• _ABOUT THIS TASK_
Below is a block of data; give all of it again word for word.

• _DATA BELOW_
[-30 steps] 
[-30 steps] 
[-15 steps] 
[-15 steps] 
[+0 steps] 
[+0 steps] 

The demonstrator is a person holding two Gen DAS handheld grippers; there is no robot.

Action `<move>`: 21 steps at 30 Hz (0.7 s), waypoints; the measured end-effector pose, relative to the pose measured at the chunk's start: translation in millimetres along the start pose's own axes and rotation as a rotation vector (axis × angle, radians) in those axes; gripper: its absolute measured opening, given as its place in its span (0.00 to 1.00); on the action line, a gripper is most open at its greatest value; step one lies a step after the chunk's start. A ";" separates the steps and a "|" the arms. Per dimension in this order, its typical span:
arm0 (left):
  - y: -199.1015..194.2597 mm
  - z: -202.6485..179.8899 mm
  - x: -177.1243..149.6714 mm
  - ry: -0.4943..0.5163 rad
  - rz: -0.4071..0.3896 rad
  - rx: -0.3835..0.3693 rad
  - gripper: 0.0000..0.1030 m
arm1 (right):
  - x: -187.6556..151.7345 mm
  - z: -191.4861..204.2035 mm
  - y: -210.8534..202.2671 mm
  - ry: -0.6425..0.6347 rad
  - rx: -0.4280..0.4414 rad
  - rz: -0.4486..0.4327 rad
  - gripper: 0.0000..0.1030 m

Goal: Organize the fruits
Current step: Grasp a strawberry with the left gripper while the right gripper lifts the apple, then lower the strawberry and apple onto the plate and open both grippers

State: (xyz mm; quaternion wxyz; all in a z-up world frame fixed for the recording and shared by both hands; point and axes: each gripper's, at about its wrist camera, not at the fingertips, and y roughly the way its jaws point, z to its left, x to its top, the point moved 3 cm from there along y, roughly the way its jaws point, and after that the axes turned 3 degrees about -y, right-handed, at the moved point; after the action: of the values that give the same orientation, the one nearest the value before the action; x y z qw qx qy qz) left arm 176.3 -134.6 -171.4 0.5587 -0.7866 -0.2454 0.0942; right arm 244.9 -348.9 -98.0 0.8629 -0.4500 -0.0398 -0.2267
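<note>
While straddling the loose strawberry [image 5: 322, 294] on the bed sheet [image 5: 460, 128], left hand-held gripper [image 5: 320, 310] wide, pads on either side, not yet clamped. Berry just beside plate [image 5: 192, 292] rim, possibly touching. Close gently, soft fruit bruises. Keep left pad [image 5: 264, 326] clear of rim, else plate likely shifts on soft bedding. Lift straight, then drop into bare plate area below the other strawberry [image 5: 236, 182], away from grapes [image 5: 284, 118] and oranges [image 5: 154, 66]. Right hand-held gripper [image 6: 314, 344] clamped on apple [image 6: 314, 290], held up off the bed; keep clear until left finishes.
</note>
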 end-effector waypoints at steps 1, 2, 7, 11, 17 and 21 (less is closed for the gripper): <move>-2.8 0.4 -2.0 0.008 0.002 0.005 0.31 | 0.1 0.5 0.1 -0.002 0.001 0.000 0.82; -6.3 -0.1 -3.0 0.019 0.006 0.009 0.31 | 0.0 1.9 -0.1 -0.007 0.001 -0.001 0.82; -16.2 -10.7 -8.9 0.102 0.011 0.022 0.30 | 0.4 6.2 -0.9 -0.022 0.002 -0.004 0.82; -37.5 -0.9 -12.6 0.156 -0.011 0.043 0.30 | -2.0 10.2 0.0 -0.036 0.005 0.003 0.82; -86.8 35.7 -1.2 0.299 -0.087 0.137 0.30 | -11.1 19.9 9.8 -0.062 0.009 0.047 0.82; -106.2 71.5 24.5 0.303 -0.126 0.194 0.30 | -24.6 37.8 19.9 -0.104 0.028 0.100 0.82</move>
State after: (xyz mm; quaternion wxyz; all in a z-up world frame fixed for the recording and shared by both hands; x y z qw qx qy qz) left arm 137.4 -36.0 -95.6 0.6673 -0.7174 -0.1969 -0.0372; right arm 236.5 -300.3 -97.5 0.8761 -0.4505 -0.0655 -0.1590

• _YOUR SOLUTION_
[-30 steps] 
[-30 steps] 
[-15 steps] 
[-15 steps] 
[+0 steps] 
[+0 steps] 

The demonstrator is a person holding two Gen DAS handheld grippers; there is no robot.

Action `<move>`: 21 steps at 30 Hz (0.7 s), waypoints; the measured end-effector pose, relative to the pose measured at the chunk's start: translation in millimetres along the start pose's own axes and rotation as a rotation vector (axis × angle, radians) in those axes; gripper: its absolute measured opening, given as its place in its span (0.00 to 1.00); on the action line, a gripper is most open at its greatest value; step one lies a step after the chunk's start. A ";" separates the steps and a "|" the arms. Per dimension in this order, its typical span:
arm0 (left):
  - y: -199.1015..194.2597 mm
  - z: -202.6485..179.8899 mm
  - x: -177.1243..149.6714 mm
  - ry: -0.4943..0.5163 rad
  - rz: -0.4071..0.3896 rad
  - rx: -0.3835..0.3693 rad
  - gripper: 0.0000..0.1030 m
arm1 (right):
  - x: -187.6556..151.7345 mm
  - z: -191.4861..204.2035 mm
  - y: -210.8534..202.2671 mm
  - ry: -0.6425..0.6347 rad
  - rx: -0.4280..0.4414 rad
  - rz: -0.4486..0.4327 rad
  - gripper: 0.0000..0.1030 m

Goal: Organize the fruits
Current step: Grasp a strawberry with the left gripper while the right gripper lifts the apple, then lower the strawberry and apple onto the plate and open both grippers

State: (xyz mm; quaternion wxyz; all in a z-up world frame fixed for the recording and shared by both hands; point and axes: each gripper's, at about its wrist camera, not at the fingertips, and y roughly the way its jaws point, z to its left, x to its top, the point moved 3 cm from there along y, roughly the way its jaws point, and after that the axes turned 3 degrees about -y, right-handed, at the moved point; after the action: of the values that give the same orientation, the one nearest the value before the action; x y z qw qx qy qz) left arm 176.3 -134.6 -171.4 0.5587 -0.7866 -0.2454 0.0942; right arm 244.9 -348.9 -98.0 0.8629 -0.4500 -0.0398 -0.2267
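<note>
While straddling the loose strawberry [image 5: 322, 294] on the bed sheet [image 5: 460, 128], left hand-held gripper [image 5: 320, 310] wide, pads on either side, not yet clamped. Berry just beside plate [image 5: 192, 292] rim, possibly touching. Close gently, soft fruit bruises. Keep left pad [image 5: 264, 326] clear of rim, else plate likely shifts on soft bedding. Lift straight, then drop into bare plate area below the other strawberry [image 5: 236, 182], away from grapes [image 5: 284, 118] and oranges [image 5: 154, 66]. Right hand-held gripper [image 6: 314, 344] clamped on apple [image 6: 314, 290], held up off the bed; keep clear until left finishes.
</note>
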 end-effector waypoints at steps 1, 2, 7, 11, 17 and 21 (less is closed for the gripper): <move>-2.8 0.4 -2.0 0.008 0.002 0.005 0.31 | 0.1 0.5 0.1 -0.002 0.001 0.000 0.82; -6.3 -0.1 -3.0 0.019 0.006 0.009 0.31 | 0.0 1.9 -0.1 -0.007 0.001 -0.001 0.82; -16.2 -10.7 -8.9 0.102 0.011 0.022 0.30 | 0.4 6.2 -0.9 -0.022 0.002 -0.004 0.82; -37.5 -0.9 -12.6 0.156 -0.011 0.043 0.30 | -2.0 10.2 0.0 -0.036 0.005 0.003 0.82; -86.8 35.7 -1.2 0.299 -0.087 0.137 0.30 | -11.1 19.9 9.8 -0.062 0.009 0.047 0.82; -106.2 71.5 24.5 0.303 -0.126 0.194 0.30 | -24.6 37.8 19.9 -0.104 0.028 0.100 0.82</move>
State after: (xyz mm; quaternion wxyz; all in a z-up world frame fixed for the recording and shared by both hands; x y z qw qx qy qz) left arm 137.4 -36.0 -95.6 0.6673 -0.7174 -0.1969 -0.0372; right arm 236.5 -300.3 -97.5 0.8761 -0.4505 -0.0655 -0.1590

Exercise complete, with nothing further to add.